### TASK REQUIREMENTS
Report every line in the listing below where the string "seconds" shows up.
START INPUT FOR THIS TASK
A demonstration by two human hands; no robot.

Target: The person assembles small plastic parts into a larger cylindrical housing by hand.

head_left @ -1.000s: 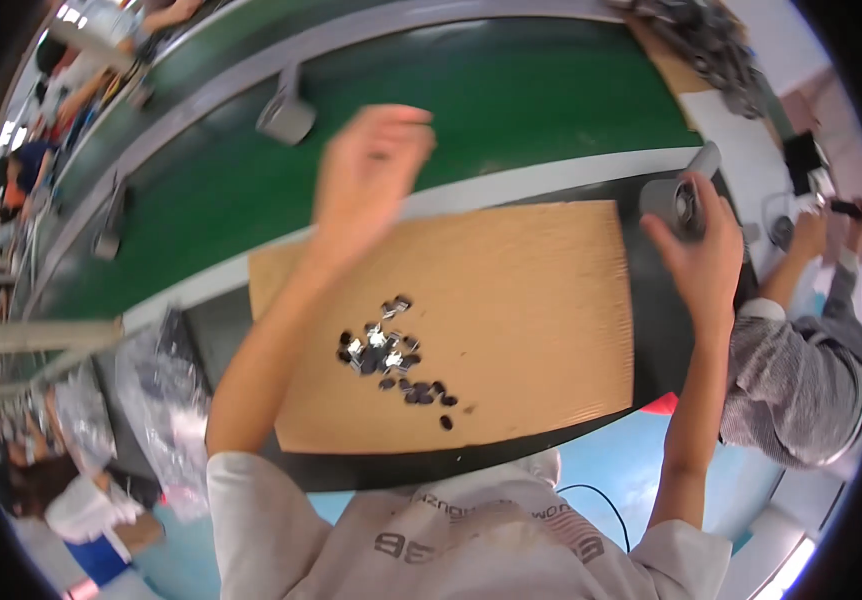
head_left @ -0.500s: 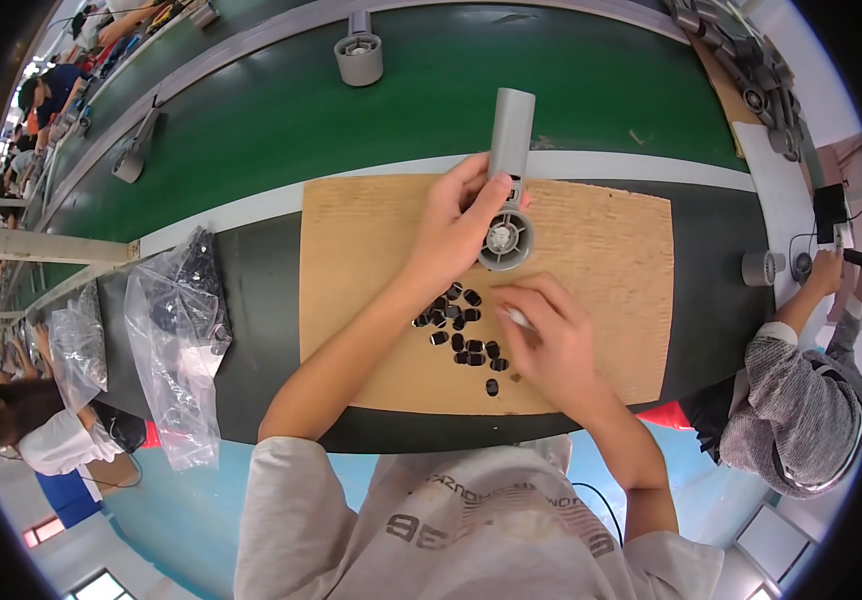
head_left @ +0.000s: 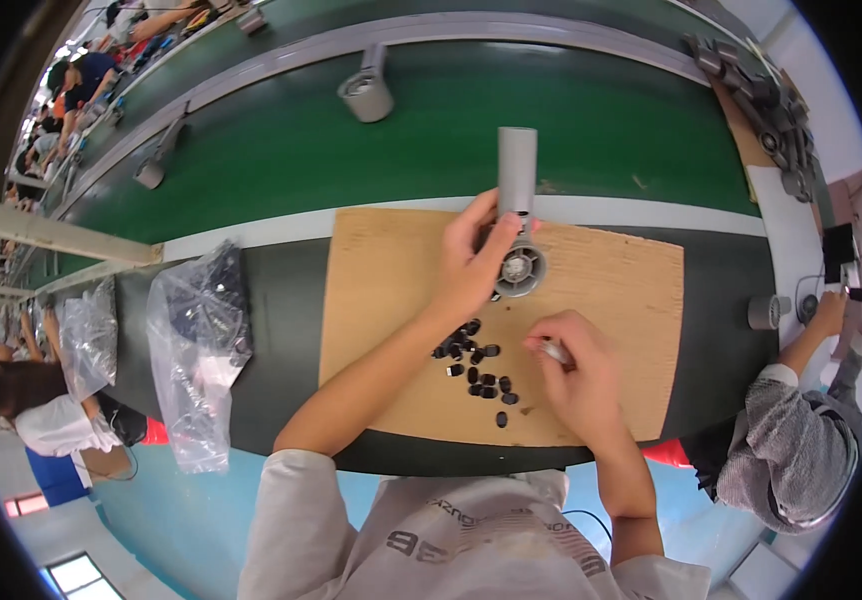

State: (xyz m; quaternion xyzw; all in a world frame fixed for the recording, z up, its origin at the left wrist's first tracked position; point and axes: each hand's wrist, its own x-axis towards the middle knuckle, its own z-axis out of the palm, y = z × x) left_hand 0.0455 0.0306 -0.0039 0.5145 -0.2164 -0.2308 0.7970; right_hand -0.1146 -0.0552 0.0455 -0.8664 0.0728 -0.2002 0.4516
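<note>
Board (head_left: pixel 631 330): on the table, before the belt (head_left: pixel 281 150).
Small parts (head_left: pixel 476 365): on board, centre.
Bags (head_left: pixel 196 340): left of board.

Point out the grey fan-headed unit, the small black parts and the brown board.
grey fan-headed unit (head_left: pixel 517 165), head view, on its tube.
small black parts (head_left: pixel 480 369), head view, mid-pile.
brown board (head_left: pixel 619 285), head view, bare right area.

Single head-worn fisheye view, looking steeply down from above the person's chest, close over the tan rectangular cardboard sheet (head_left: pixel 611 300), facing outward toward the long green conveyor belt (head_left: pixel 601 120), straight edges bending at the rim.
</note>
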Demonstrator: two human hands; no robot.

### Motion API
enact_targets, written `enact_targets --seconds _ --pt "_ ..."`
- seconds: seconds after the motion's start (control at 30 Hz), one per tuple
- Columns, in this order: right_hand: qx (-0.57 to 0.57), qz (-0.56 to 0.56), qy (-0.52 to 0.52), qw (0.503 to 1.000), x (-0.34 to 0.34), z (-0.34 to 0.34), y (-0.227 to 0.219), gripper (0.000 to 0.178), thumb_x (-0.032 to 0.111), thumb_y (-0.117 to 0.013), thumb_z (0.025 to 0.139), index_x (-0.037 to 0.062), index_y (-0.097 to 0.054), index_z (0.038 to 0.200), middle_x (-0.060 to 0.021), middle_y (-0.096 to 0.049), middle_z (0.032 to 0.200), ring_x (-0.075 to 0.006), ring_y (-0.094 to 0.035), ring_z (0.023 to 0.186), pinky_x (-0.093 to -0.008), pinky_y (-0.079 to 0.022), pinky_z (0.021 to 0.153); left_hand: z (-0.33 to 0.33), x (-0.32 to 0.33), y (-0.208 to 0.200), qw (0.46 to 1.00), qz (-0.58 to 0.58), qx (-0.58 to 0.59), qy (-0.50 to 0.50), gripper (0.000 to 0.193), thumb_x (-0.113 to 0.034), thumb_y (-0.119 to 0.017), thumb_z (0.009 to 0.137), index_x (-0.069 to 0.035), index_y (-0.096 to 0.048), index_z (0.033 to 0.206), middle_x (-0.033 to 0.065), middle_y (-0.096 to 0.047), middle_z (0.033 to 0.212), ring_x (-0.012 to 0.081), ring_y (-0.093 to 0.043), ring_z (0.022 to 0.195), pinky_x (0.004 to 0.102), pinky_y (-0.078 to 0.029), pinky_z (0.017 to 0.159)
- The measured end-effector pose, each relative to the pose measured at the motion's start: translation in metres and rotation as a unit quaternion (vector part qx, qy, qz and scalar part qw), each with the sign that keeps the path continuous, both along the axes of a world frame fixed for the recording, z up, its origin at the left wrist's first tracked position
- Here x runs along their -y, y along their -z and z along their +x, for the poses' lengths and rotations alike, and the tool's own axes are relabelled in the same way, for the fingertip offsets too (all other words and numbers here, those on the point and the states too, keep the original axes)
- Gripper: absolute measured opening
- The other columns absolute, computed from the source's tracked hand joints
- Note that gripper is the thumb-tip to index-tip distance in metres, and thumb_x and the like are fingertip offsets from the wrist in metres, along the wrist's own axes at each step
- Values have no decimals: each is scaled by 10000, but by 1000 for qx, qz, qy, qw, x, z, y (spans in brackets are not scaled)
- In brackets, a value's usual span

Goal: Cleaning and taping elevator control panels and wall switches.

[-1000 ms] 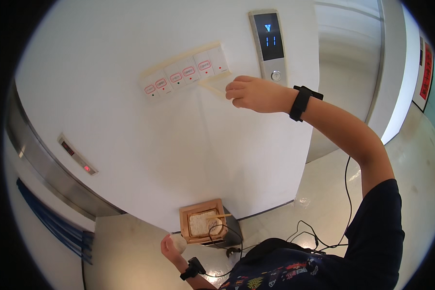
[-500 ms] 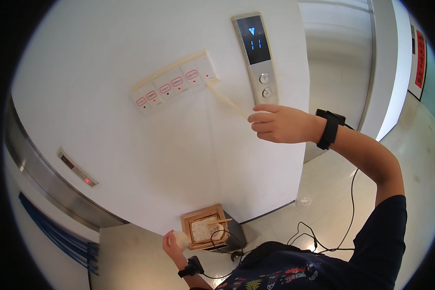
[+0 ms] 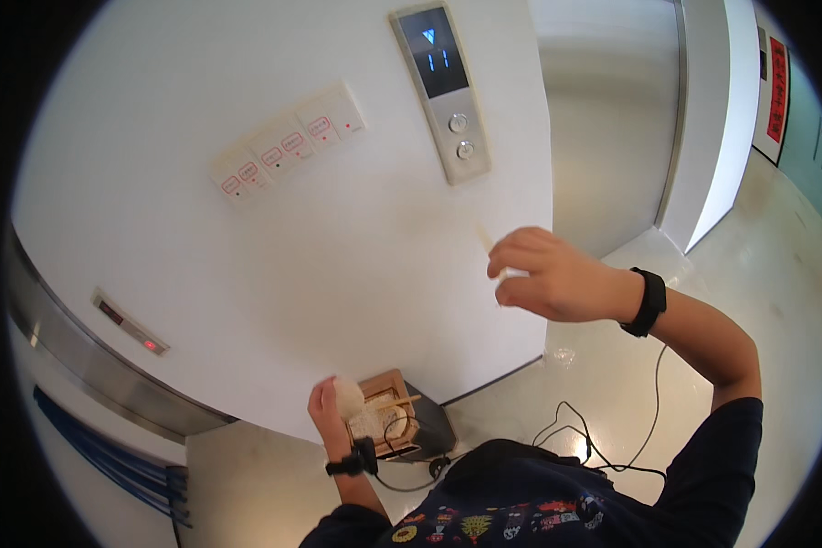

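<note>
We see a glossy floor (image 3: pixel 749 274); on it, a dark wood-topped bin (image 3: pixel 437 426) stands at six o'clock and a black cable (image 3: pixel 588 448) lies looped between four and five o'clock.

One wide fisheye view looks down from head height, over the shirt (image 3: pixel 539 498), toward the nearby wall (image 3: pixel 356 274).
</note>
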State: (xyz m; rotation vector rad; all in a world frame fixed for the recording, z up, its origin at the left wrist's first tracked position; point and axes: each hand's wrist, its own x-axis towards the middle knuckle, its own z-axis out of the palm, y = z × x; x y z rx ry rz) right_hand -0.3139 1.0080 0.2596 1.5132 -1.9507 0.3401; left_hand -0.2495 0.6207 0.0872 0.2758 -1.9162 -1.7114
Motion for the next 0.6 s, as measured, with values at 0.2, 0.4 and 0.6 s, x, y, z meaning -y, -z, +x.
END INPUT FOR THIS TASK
### RESULT OF THE EXERCISE
enact_targets, written `enact_targets --seconds _ --pt "_ ..."`
- seconds: seconds after the motion's start (control at 30 Hz), one per tuple

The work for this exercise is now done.